- TASK STATEMENT -
Could every line below be written out exactly as it appears?

- DATASET CONTENT -

+ + + + +

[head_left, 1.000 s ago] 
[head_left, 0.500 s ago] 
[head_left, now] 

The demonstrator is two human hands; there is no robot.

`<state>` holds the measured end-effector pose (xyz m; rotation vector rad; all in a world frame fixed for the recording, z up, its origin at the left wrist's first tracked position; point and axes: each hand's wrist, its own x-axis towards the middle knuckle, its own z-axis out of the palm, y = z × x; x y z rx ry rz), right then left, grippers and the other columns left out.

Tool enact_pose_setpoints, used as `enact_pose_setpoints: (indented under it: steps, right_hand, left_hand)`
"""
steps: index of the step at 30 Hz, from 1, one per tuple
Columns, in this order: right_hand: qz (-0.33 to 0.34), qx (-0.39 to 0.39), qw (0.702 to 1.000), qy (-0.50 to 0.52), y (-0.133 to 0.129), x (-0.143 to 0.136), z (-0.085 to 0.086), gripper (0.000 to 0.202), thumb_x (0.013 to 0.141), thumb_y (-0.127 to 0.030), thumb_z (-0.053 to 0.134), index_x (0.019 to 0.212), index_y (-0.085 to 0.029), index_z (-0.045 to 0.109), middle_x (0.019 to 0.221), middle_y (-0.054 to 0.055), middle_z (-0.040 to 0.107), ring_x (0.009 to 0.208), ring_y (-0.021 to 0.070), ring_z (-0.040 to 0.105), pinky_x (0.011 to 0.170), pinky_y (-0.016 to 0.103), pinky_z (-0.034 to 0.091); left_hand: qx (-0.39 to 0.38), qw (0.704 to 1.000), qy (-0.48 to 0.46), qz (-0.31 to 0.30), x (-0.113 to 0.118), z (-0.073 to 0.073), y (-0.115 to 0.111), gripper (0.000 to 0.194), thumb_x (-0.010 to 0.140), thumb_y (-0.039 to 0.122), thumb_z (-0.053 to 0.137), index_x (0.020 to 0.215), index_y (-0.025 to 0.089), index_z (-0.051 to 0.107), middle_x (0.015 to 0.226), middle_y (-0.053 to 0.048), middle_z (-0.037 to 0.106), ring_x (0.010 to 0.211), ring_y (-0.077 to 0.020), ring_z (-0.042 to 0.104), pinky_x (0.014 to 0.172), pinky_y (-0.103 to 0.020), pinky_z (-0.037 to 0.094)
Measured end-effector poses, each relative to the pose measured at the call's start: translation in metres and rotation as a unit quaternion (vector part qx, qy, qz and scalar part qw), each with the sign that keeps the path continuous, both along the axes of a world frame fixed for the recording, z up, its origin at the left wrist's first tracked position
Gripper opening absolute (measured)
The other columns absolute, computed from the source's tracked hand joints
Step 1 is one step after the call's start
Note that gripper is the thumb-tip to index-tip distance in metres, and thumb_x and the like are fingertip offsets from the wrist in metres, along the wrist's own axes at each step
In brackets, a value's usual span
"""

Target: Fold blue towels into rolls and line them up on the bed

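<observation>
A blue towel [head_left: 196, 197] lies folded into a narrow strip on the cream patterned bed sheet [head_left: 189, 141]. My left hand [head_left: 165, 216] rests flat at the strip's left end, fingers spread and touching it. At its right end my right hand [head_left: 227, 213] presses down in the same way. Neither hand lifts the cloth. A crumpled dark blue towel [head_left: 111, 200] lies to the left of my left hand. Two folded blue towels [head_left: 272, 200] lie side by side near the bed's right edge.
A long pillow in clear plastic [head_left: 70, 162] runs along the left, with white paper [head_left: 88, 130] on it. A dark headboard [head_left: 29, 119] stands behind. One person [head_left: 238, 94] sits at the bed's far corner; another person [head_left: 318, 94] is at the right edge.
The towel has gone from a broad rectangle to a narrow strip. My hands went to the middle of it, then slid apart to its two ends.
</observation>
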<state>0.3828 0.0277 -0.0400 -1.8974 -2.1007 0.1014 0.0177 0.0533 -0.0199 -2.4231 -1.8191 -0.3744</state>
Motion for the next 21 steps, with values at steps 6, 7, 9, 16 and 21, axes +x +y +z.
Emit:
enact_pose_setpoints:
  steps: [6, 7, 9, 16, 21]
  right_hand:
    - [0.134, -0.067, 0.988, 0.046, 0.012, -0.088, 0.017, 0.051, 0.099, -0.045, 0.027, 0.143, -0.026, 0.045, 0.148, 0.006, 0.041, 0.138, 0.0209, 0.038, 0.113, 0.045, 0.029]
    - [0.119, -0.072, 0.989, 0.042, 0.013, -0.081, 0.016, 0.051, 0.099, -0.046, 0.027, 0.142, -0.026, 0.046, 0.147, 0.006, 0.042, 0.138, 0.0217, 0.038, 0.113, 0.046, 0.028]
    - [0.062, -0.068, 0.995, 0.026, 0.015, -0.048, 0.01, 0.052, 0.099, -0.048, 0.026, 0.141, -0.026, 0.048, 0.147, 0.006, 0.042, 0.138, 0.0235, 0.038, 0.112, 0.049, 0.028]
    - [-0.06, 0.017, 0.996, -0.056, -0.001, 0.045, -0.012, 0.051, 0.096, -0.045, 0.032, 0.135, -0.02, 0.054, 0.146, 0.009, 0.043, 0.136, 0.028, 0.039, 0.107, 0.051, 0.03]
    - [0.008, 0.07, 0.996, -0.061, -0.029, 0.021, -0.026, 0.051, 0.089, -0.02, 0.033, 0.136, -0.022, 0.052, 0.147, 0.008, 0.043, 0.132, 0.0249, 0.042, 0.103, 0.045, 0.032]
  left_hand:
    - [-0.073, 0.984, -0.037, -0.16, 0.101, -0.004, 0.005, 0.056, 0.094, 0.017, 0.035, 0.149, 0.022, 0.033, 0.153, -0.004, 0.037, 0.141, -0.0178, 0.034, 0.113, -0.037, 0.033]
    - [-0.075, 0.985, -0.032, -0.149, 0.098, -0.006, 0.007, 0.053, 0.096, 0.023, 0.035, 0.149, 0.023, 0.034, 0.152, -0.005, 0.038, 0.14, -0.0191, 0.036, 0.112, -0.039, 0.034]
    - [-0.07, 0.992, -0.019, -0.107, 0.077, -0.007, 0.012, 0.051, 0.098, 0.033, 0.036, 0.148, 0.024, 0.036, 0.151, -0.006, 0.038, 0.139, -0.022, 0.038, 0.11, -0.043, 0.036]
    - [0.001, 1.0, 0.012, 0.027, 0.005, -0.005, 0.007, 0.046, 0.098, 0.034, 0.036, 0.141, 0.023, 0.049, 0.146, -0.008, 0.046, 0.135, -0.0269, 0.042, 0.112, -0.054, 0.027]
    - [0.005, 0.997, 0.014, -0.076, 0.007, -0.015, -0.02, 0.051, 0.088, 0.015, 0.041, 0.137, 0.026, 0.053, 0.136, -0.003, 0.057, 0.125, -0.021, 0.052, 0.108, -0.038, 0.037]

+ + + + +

- TASK RESPONSE -
[head_left, 1.000 s ago] 
[head_left, 0.500 s ago] 
[head_left, now] 

The demonstrator is two human hands; there is no robot.

`<state>` holds the measured end-effector pose (xyz m; rotation vector rad; all in a world frame fixed for the recording, z up, its origin at the left wrist's first tracked position; point and axes: each hand's wrist, its own x-axis towards the middle knuckle, its own z-axis out of the palm, y = z × x; x y z rx ry rz), right then left, grippers and the other columns left out.

Tool enact_pose_setpoints, used as `enact_pose_setpoints: (indented under it: steps, right_hand, left_hand)`
"""
steps: index of the step at 30 Hz, from 1, one per tuple
Columns, in this order: right_hand: qz (-0.33 to 0.34), qx (-0.39 to 0.39), qw (0.702 to 1.000), qy (-0.50 to 0.52), y (-0.133 to 0.129), x (-0.143 to 0.136), z (-0.085 to 0.086), gripper (0.000 to 0.202), thumb_x (0.013 to 0.141), thumb_y (-0.127 to 0.030), thumb_z (-0.053 to 0.134), index_x (0.019 to 0.212), index_y (-0.085 to 0.029), index_z (-0.045 to 0.109), middle_x (0.019 to 0.221), middle_y (-0.054 to 0.055), middle_z (-0.040 to 0.107), ring_x (0.009 to 0.208), ring_y (-0.021 to 0.070), ring_z (-0.040 to 0.105), pinky_x (0.011 to 0.170), pinky_y (-0.016 to 0.103), pinky_z (-0.034 to 0.091); left_hand: qx (-0.39 to 0.38), qw (0.704 to 1.000), qy (-0.48 to 0.46), qz (-0.31 to 0.30), x (-0.113 to 0.118), z (-0.073 to 0.073), y (-0.115 to 0.111), gripper (0.000 to 0.194), thumb_x (-0.010 to 0.140), thumb_y (-0.039 to 0.122), thumb_z (-0.053 to 0.137), index_x (0.020 to 0.215), index_y (-0.025 to 0.089), index_z (-0.051 to 0.107), middle_x (0.015 to 0.226), middle_y (-0.053 to 0.048), middle_z (-0.037 to 0.106), ring_x (0.010 to 0.211), ring_y (-0.077 to 0.020), ring_z (-0.042 to 0.104), pinky_x (0.014 to 0.172), pinky_y (-0.103 to 0.020), pinky_z (-0.037 to 0.094)
Measured end-effector poses, each relative to the pose measured at the call's start: translation in metres and rotation as a unit quaternion (vector part qx, qy, qz and scalar part qw), each with the sign that keeps the path continuous, both along the axes of a world frame fixed for the recording, z up, its origin at the left wrist's first tracked position
Gripper opening absolute (measured)
The other columns absolute, computed from the source's tracked hand joints
Step 1 is one step after the call's start
Note that gripper is the thumb-tip to index-tip distance in metres, and thumb_x and the like are fingertip offsets from the wrist in metres, along the wrist's own axes at each step
In brackets, a value's usual span
"""

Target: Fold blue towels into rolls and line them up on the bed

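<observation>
A blue towel [head_left: 196, 197] lies folded into a narrow strip on the cream patterned bed sheet [head_left: 189, 141]. My left hand [head_left: 165, 216] rests flat at the strip's left end, fingers spread and touching it. At its right end my right hand [head_left: 227, 213] presses down in the same way. Neither hand lifts the cloth. A crumpled dark blue towel [head_left: 111, 200] lies to the left of my left hand. Two folded blue towels [head_left: 272, 200] lie side by side near the bed's right edge.
A long pillow in clear plastic [head_left: 70, 162] runs along the left, with white paper [head_left: 88, 130] on it. A dark headboard [head_left: 29, 119] stands behind. One person [head_left: 238, 94] sits at the bed's far corner; another person [head_left: 318, 94] is at the right edge.
The towel has gone from a broad rectangle to a narrow strip. My hands went to the middle of it, then slid apart to its two ends.
</observation>
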<state>0.3828 0.0277 -0.0400 -1.8974 -2.1007 0.1014 0.0177 0.0533 -0.0199 -2.4231 -1.8191 -0.3744</state>
Motion for the next 21 steps, with values at steps 6, 7, 9, 16 and 21, axes +x +y +z.
Emit:
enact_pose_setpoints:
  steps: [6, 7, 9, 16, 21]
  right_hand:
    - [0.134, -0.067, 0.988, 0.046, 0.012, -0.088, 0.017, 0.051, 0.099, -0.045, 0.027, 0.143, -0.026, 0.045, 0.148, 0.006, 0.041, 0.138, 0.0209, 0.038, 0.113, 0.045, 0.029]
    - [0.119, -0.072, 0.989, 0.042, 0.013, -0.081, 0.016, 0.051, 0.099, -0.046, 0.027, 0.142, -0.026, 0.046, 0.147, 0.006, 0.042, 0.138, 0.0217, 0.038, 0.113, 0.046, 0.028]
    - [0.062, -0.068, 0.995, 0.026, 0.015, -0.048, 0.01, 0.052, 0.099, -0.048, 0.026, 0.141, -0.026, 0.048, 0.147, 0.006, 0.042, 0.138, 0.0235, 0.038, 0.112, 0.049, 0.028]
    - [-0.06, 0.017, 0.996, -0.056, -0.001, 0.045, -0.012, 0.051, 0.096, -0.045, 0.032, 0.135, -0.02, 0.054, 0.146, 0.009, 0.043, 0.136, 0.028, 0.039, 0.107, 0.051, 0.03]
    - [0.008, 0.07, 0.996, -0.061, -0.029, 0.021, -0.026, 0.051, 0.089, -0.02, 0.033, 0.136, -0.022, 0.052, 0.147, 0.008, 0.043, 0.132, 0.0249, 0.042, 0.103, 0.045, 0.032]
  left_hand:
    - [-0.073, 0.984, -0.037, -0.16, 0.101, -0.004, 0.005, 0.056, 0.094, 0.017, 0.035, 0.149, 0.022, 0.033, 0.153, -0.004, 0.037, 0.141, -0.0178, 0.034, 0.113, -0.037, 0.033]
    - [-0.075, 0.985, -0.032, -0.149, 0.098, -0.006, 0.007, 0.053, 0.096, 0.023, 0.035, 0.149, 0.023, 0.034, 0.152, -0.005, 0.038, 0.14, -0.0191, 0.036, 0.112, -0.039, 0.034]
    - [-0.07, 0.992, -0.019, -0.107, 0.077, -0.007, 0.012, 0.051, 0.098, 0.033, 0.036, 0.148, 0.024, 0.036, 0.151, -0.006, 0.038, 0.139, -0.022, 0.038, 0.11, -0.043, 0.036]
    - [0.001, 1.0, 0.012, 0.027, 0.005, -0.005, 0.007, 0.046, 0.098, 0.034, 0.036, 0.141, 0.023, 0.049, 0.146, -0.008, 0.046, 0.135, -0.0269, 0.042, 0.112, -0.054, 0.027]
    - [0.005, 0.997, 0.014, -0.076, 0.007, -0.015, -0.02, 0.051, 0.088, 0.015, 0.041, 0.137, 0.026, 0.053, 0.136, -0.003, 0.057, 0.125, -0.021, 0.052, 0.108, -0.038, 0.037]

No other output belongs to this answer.